Собственно говоря, вполне доволен своей участью, кажется, только один господин Моони. Он утверждает, что Луна — это рай для астрономов, и притом лучший обсервационный пост, какой только может существовать в пространстве. Он говорит, что охотно провел бы на Луне два-три года, и ни о чем так не жалеет, как о предстоящем нам близком отправлении в обратный путь, из-за недостатка воздуха. Сразу видно, с каким глубоким сожалением он отрывается от своих телескопов даже и Днем. Можно себе представить, что с ним будет, когда наконец появится возможность делать ночные наблюдения!.. Воображаю, какие драгоценные заметки он готовит, какой богатый журнал наблюдений составляет на пользу своей науки».

«Четыре часа позже. Дорогой папочка, я была вынуждена прервать свою ежедневную беседу с вами потому, что ко мне пришел дядя и предложил прогуляться вместе с ним и с сэром Буцефалом. Я уже писала вам что с самого первого момента нашего пребывания на Луне дядя задался мыслью открыть здесь хотя бы малейший признак растительности, какой-нибудь клочочек мха или какую-нибудь чахлую былинку. Это было бы славой и украшением его гербария, и сам он мог бы прославиться на все времена. Даже уж и название этого драгоценного растения придумано им заранее; он решил назвать его Brieta maxima, или parvula, смотря по ее величине или же, может быть, что всего вероятнее, — просто Brieta selenensis. Вся беда только в том, что до настоящего времени мы не нашли ни малейшего признака какой бы то ни было растительности. Однако дядя еще не считает себя сраженным, и вот, ввиду новых исследований и поисков его, быть может, не существующей былинки, он и пришел звать меня на прогулку. Кроме того, он уверяет, что то, что волей-неволей нужно называть открытым воздухом на Луне, прекрасно влияет на мое здоровье, и что я непременно должна ежедневно делать моцион даже и на Луне, где всякий, даже самый усиленный моцион, так неутомителен.

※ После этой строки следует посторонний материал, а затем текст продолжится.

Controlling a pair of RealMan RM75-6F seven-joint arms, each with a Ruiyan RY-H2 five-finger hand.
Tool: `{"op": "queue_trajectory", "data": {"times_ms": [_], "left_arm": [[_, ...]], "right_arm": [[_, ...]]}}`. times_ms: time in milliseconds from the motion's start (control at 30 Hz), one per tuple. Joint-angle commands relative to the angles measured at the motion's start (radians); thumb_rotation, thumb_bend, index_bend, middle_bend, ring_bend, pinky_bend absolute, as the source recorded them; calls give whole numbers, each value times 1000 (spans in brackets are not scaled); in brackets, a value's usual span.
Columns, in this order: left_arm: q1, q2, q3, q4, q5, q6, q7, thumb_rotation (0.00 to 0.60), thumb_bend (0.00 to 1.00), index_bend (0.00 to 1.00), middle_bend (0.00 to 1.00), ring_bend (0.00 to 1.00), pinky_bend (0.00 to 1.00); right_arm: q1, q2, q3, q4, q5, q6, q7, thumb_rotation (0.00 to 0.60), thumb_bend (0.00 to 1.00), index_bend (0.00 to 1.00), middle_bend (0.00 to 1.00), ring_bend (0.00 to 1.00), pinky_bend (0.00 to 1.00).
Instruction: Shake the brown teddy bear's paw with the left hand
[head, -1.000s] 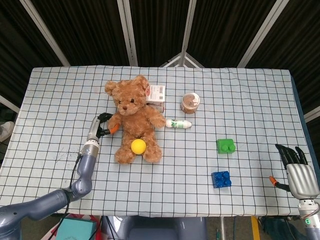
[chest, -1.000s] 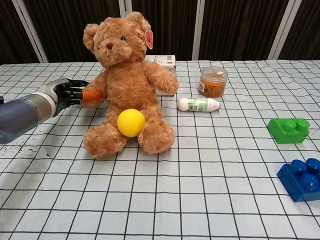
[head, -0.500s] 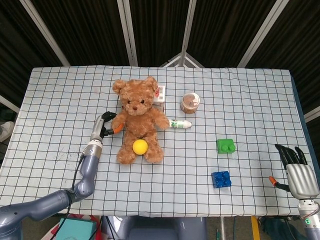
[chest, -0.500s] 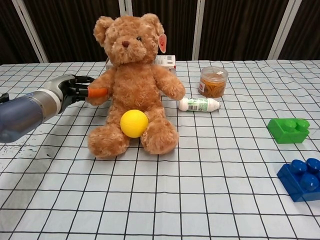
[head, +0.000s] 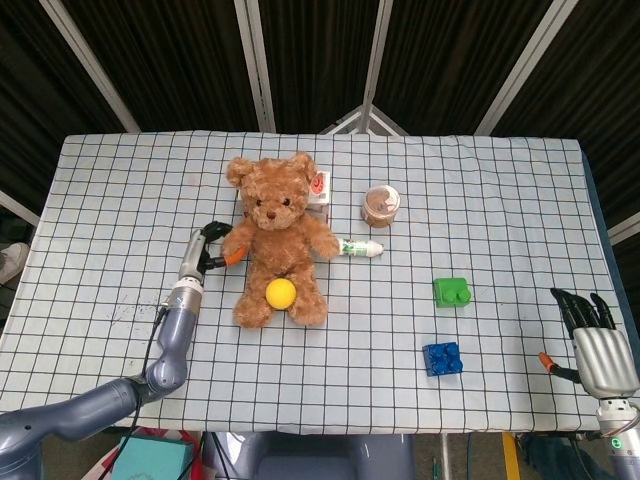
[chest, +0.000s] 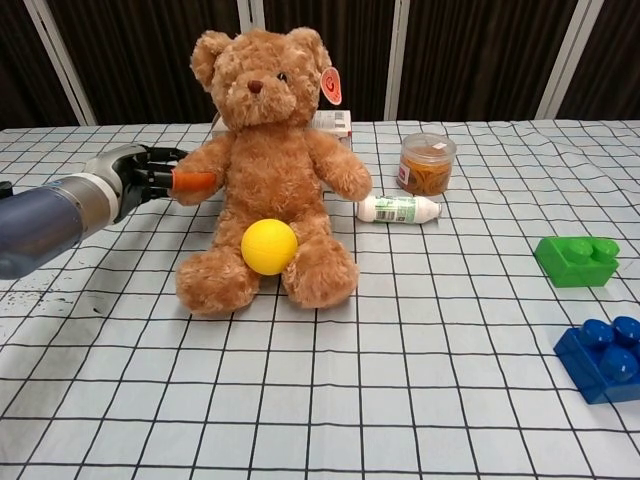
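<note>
Brown teddy bear sits upright left of centre on the checked tabletop, fluffy tan fur, dark nose, red-white tag at one ear, yellow ball in its lap. Left hand comes in from the left edge with fingers closed around the bear's paw, orange thumb tip on the fur. Right hand is at the lower right of the head view, fingers extended and together, holding nothing.
</note>
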Motion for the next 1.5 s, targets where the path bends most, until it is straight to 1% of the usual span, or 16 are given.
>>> {"op": "queue_trajectory", "data": {"times_ms": [33,133,233,333,433,500,567,667,733,833,967,1100,1233,1300,1367,1500], "left_arm": [[7,5,3,8,15,-10,-18,600,207,384,405,38,97],[20,12,12,1,73,-9,-61,600,146,278,312,5,95],[40,34,27,-27,137,-13,-111,600,136,228,252,0,92],[65,73,37,-72,186,-10,-147,600,133,208,236,0,91],[100,126,52,-130,237,9,-170,600,132,200,227,0,91],[170,210,85,-211,293,60,-182,600,132,199,226,0,92],[206,257,104,-253,312,73,-197,600,132,200,226,0,92],[259,316,129,-300,332,100,-218,600,130,239,247,0,92],[296,346,146,-315,353,133,-234,600,129,258,263,0,92],[337,375,177,-304,391,187,-229,600,129,260,266,0,92],[393,413,229,-289,450,285,-159,600,129,266,265,0,92],[442,430,270,-279,491,414,0,600,129,286,239,0,92],[492,420,302,-277,513,551,174,600,130,291,215,0,92],[505,423,316,-282,512,565,211,600,135,288,198,0,92],[508,448,333,-306,504,543,247,600,151,286,186,0,92],[514,483,346,-334,505,540,299,600,165,285,178,0,92]], "right_arm": [[-2,1,1,-1,0,4,0,600,208,8,136,128,49],[-2,1,1,0,2,4,0,600,208,8,136,128,49],[0,0,0,0,1,-1,-1,600,209,9,137,128,49],[1,-2,-1,-1,0,-3,-5,600,209,9,137,128,49],[-1,-1,-1,-6,-4,3,-10,600,209,8,137,128,49],[-4,2,-1,-12,-10,14,-8,600,209,8,137,128,49],[-4,3,-2,-13,-12,16,-8,600,209,9,137,128,49],[-5,5,-3,-16,-16,19,-7,600,209,9,136,128,49],[-4,4,-4,-16,-18,17,-6,600,208,8,136,128,49],[-3,4,-5,-16,-21,16,-7,600,209,8,136,128,49],[-1,2,-6,-18,-24,15,-12,600,209,8,136,128,49],[2,0,-7,-19,-26,12,-17,600,209,8,136,128,49],[4,-4,-11,-22,-30,8,-29,600,209,8,137,128,49],[5,-5,-12,-24,-31,6,-34,600,209,8,137,128,49],[6,-6,-13,-26,-33,5,-39,600,209,9,136,128,49],[6,-4,-9,-31,-29,7,-44,600,209,8,137,128,49]]}}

Итак, мы отправились с легкостью птиц и в наилучшем настроении духа с намерением посетить дно того иссохшего потока, протекавшего по дну глубокого ущелья, которое оказалось столь роковым для сэра Буцефала. Он указал нам то место, где три негодяя набросились на него и ограбили, отняв у него кислородный респиратор; при этом жесты его были столь патетичны и столь выразительны и красноречивы, что вполне заменяли ему дар слова, — увы, совершенно бесполезный здесь, на Луне. Кстати замечу, что мы на этот раз уже не нашли здесь ни малейших признаков воздуха, годного для дыхания, что является несомненным подтверждением теории господина Моони, что то был воздух, не присущий самой атмосфере Луны, но захваченный ею с земной атмосферы и удержавшийся некоторое время в глубине этого Лунного ущелья. Оставив вправо вершину, уже исследованную господином Моони и баронетом, мы направились все той же узкой долиной ущелья к другому еще более тесному и глубокому ущелью, открывавшемуся к югу. Здесь мы наткнулись почти при с амом входе на громадные залежи каменного угля почти на самой поверхности Земли, или вернее, Луны. Баронет, восхищенный таким угольным богатством, остановился и долгое время оставался в созерцании; вероятно, он вычислял в своем уме, какую бы громадную ценность представляли эти залежи где-нибудь в графстве Мидльсекс или хотя бы в Ланкастере. Но так как ни меня, ни дядю эта оценка нисколько не интересовала, то мы продолжали идти вперед с быстротой по меньшей мере пятнадцать миль в час, скачками по восемь и десять метров, при самых забавных эволюциях в воздухе.